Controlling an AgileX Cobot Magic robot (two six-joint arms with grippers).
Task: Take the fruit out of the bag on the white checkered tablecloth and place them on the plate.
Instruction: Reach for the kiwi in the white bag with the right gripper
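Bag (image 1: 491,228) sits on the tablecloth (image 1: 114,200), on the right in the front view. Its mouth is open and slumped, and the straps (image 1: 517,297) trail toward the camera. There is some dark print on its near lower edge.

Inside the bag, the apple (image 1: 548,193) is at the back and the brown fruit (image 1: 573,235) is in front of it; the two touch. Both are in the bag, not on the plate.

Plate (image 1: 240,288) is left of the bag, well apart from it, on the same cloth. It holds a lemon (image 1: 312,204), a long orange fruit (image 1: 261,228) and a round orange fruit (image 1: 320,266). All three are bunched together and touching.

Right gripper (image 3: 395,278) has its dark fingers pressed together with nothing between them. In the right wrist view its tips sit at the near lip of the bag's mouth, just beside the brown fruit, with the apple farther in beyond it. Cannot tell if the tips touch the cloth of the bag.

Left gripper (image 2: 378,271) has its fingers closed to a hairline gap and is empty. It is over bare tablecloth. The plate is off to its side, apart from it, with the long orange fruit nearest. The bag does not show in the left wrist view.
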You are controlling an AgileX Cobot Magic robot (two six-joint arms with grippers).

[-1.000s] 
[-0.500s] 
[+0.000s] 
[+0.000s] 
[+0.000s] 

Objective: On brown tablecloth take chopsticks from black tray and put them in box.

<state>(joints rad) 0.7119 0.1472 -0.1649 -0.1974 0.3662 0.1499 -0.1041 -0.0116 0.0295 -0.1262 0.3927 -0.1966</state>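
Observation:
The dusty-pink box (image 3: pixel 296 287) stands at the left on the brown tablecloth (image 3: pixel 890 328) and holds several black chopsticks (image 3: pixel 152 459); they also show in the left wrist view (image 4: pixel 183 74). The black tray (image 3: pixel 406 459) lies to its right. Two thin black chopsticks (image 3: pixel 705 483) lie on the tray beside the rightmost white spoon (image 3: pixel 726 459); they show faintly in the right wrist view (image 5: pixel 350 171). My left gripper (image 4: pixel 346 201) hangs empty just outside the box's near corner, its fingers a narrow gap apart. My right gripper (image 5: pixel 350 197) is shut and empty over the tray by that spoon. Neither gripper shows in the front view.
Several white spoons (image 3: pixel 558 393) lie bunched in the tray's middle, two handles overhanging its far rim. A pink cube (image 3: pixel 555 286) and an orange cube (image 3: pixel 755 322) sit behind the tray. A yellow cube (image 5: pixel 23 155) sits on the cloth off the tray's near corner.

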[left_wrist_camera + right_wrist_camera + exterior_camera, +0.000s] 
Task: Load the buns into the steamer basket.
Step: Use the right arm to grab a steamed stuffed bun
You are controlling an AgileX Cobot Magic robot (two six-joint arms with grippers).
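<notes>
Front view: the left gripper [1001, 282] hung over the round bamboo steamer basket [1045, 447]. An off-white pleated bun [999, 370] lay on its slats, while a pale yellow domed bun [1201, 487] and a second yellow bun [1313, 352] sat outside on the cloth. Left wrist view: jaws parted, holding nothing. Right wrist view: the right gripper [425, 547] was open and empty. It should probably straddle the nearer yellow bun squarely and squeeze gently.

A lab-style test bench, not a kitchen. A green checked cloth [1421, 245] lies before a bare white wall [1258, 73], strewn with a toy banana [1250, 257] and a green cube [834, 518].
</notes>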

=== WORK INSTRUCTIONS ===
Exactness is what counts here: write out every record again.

=== EXERCISE SOLUTION ===
Controlling an AgileX Cobot Magic robot (two six-joint arms with grippers).
Task: Take the fruit out of the bag on the white checkered tablecloth and place them on the plate.
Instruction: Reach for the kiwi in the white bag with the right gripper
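Bag (image 1: 491,228) sits on the tablecloth (image 1: 114,200), on the right in the front view. Its mouth is open and slumped, and the straps (image 1: 517,297) trail toward the camera. There is some dark print on its near lower edge.

Inside the bag, the apple (image 1: 548,193) is at the back and the brown fruit (image 1: 573,235) is in front of it; the two touch. Both are in the bag, not on the plate.

Plate (image 1: 240,288) is left of the bag, well apart from it, on the same cloth. It holds a lemon (image 1: 312,204), a long orange fruit (image 1: 261,228) and a round orange fruit (image 1: 320,266). All three are bunched together and touching.

Right gripper (image 3: 395,278) has its dark fingers pressed together with nothing between them. In the right wrist view its tips sit at the near lip of the bag's mouth, just beside the brown fruit, with the apple farther in beyond it. Cannot tell if the tips touch the cloth of the bag.

Left gripper (image 2: 378,271) has its fingers closed to a hairline gap and is empty. It is over bare tablecloth. The plate is off to its side, apart from it, with the long orange fruit nearest. The bag does not show in the left wrist view.
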You are controlling an AgileX Cobot Magic robot (two six-joint arms with grippers).

[-1.000s] 
[-0.500s] 
[+0.000s] 
[+0.000s] 
[+0.000s] 

Objective: On brown tablecloth take chopsticks from black tray and put them in box.

<state>(joints rad) 0.7119 0.1472 -0.1649 -0.1974 0.3662 0.1499 -0.1041 -0.0116 0.0295 -0.1262 0.3927 -0.1966</state>
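Observation:
The dusty-pink box (image 3: pixel 296 287) stands at the left on the brown tablecloth (image 3: pixel 890 328) and holds several black chopsticks (image 3: pixel 152 459); they also show in the left wrist view (image 4: pixel 183 74). The black tray (image 3: pixel 406 459) lies to its right. Two thin black chopsticks (image 3: pixel 705 483) lie on the tray beside the rightmost white spoon (image 3: pixel 726 459); they show faintly in the right wrist view (image 5: pixel 350 171). My left gripper (image 4: pixel 346 201) hangs empty just outside the box's near corner, its fingers a narrow gap apart. My right gripper (image 5: pixel 350 197) is shut and empty over the tray by that spoon. Neither gripper shows in the front view.
Several white spoons (image 3: pixel 558 393) lie bunched in the tray's middle, two handles overhanging its far rim. A pink cube (image 3: pixel 555 286) and an orange cube (image 3: pixel 755 322) sit behind the tray. A yellow cube (image 5: pixel 23 155) sits on the cloth off the tray's near corner.
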
[left_wrist_camera + right_wrist_camera + exterior_camera, +0.000s] 
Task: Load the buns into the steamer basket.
Step: Use the right arm to grab a steamed stuffed bun
You are controlling an AgileX Cobot Magic robot (two six-joint arms with grippers).
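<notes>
Front view: the left gripper [1001, 282] hung over the round bamboo steamer basket [1045, 447]. An off-white pleated bun [999, 370] lay on its slats, while a pale yellow domed bun [1201, 487] and a second yellow bun [1313, 352] sat outside on the cloth. Left wrist view: jaws parted, holding nothing. Right wrist view: the right gripper [425, 547] was open and empty. It should probably straddle the nearer yellow bun squarely and squeeze gently.

A lab-style test bench, not a kitchen. A green checked cloth [1421, 245] lies before a bare white wall [1258, 73], strewn with a toy banana [1250, 257] and a green cube [834, 518].
</notes>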

Fully answered, the exercise is complete.